Introduction
Are you a machine learning practitioner or data analyst looking to broaden your skill set? Look nowhere else! This blog post will offer an introduction to deep learning, which is currently the hottest topic in machine learning. Using the well-known MNIST dataset) and the Keras package, we will investigate the potential of deep learning.
A high-level deep learning package called Keras, which is based on TensorFlow, enables quick and simple experimentation with deep neural networks. Anyone can run a deep learning model in a matter of hours with Keras. No prior knowledge is necessary as I walk you through the fundamentals of Keras, from installation to creating a deep learning model from scratch!
I recommend watching the youtube series from 3blue1brown: https://www.3blue1brown.com/topics/neural-networks to get intuitive understanding of how neural network works.
Josh Starmer also has very nice videos on this topic https://statquest.org/video-index/.
Install the package
#install.packages("keras") install the keras R package
library(keras)
#install_keras(version = "release") install the core Keras library and TensorFlow
set.seed(123)
It installs tensorflow to /Users/tommytang/Library/r-miniconda/envs/r-reticulate/bin/python
To set the value of RETICULATE_PYTHON
, insert Sys.setenv(RETICULATE_PYTHON = PATH)

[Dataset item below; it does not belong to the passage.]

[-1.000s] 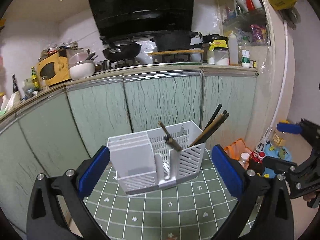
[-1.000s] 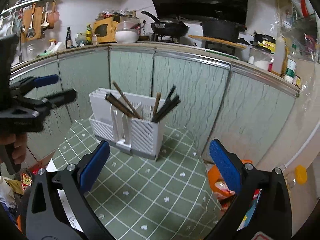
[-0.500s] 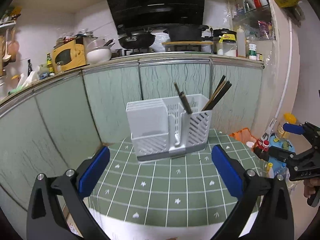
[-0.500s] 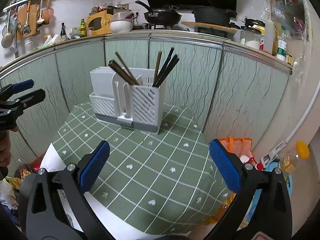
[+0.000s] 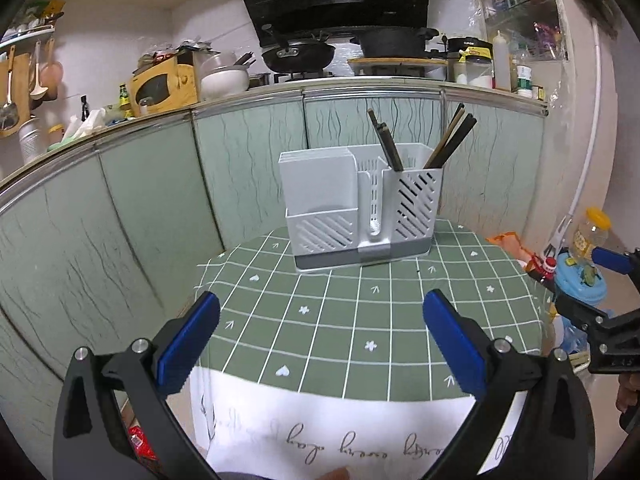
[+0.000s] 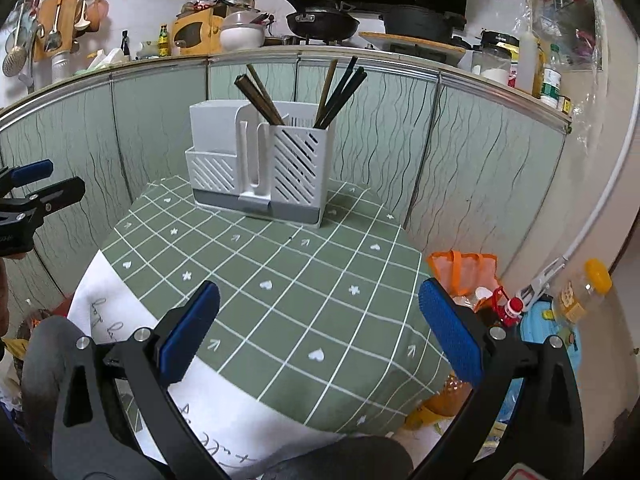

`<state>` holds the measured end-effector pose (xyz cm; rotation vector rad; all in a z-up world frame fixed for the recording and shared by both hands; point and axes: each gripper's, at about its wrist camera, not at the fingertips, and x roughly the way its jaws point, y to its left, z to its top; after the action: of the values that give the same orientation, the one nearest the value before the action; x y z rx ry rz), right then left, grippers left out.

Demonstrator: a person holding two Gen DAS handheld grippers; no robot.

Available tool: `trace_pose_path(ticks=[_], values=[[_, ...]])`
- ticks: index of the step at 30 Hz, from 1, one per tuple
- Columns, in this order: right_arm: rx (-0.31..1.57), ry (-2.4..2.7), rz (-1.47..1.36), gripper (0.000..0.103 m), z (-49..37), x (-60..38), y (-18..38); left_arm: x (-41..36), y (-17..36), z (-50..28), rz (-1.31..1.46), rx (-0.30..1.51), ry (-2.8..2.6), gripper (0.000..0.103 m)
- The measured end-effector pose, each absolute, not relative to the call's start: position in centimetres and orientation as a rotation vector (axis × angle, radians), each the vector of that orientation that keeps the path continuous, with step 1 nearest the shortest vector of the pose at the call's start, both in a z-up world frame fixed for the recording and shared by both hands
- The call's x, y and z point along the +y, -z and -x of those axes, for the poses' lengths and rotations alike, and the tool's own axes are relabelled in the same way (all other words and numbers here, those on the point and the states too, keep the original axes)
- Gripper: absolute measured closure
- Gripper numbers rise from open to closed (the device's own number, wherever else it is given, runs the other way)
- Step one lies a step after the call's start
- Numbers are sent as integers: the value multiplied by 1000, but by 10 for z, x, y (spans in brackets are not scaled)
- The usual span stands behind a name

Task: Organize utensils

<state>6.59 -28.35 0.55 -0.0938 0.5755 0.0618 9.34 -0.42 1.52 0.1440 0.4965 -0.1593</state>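
Observation:
A white slotted utensil holder [image 5: 360, 208] stands at the far side of a small table with a green checked cloth [image 5: 360, 320]; it also shows in the right wrist view [image 6: 260, 172]. Several dark chopsticks [image 5: 448, 140] stand in its right compartment, leaning both ways; they also show in the right wrist view [image 6: 336, 92]. My left gripper [image 5: 320, 340] is open and empty, hovering over the table's near edge. My right gripper [image 6: 318, 332] is open and empty, also near the front edge. Each gripper shows at the side of the other's view.
Green cabinet fronts [image 5: 160, 200] run behind the table under a counter with pots and a yellow microwave [image 5: 164, 86]. An orange bag [image 6: 464, 272], bottles and a blue container [image 5: 580, 284] sit on the floor to the right.
Both grippers have drawn back and up from the holder, which now looks smaller and farther. The table's near edge and white cloth border have come into view. Both stay open.

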Motion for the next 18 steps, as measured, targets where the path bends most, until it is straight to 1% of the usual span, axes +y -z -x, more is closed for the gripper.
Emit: trace_pose_path(ticks=[11,14,18], values=[[598,-53,56,7,-50,-282,8,-10,8,-78,-149,538,175,4],[607,-59,55,7,-49,-281,11,-11,14,-79,-154,575,159,4],[608,-58,57,7,-48,-280,12,-8,19,-77,-140,573,170,4]])
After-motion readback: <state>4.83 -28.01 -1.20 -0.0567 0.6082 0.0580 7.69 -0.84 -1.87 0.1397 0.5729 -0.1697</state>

into your project’s .Rprofile
, where PATH is your preferred Python binary.
I added this
Sys.setenv(RETICULATE_PYTHON = "/Users/tommytang/Library/r-miniconda/envs/r-reticulate/bin/python")
to my .Rprofile
in the same folder as the .Rproj
.
Take a read https://rstudio.github.io/reticulate/articles/versions.html to further understand how to configure python path inside Rstudio.
Get the data and do exploratory data analysis
library(reticulate)
use_condaenv("r-reticulate")
mnist<- dataset_mnist()
split the training and testing sets
train_images<- mnist$train$x
train_labels<- mnist$train$y
train_labels<- to_categorical(train_labels)
test_images<- mnist$test$x
test_labels<- mnist$test$y
test_labels<- to_categorical(test_labels)
The training sets is a 3D tensor. Tensors are just a fancy way to say multi-dimentional array. A 2D tensor is just a matrix.
dim(train_images)
#> [1] 60000 28 28
It is an array of 60,000 matrices of 28x28 integers. Each matrix is a grayscale image:
# get the fifth matrix
digit<- train_images[5, ,]
dim(digit)
#> [1] 28 28
plot(as.raster(digit, max = 255))
It is a matrix denoting the image of 9.
reshape the data into 2D tensor
train_images<- array_reshape(train_images, c(60000, 28 * 28))
train_images<- train_images/255
test_images<- array_reshape(test_images, c(10000, 28 * 28))
test_images<- test_images/255
dim(train_images)
#> [1] 60000 784
Now, it becomes a 6000 x 784 2D tensor.
exploratory data analysis
Before doing any analysis, exploratory data analysis (EDA) is the first thing you should do.
Let’s use irlba (Fast Truncated Singular Value Decomposition and Principal Components Analysis for Large Dense and Sparse Matrices) for PCA. irlba
is both faster and more memory efficient than the usual R svd
function for computing a few of the largest singular vectors and corresponding singular values of a matrix.
Read my old post on PCA if you want to learn more.
library(irlba)
library(ggplot2)
library(dplyr)
dim(train_images)
#> [1] 60000 784
pca.results <- irlba(A = train_images, nv = 30)
image_pc_loadings<- pca.results$u
colnames(image_pc_loadings)<- paste0("PC_", 1:30)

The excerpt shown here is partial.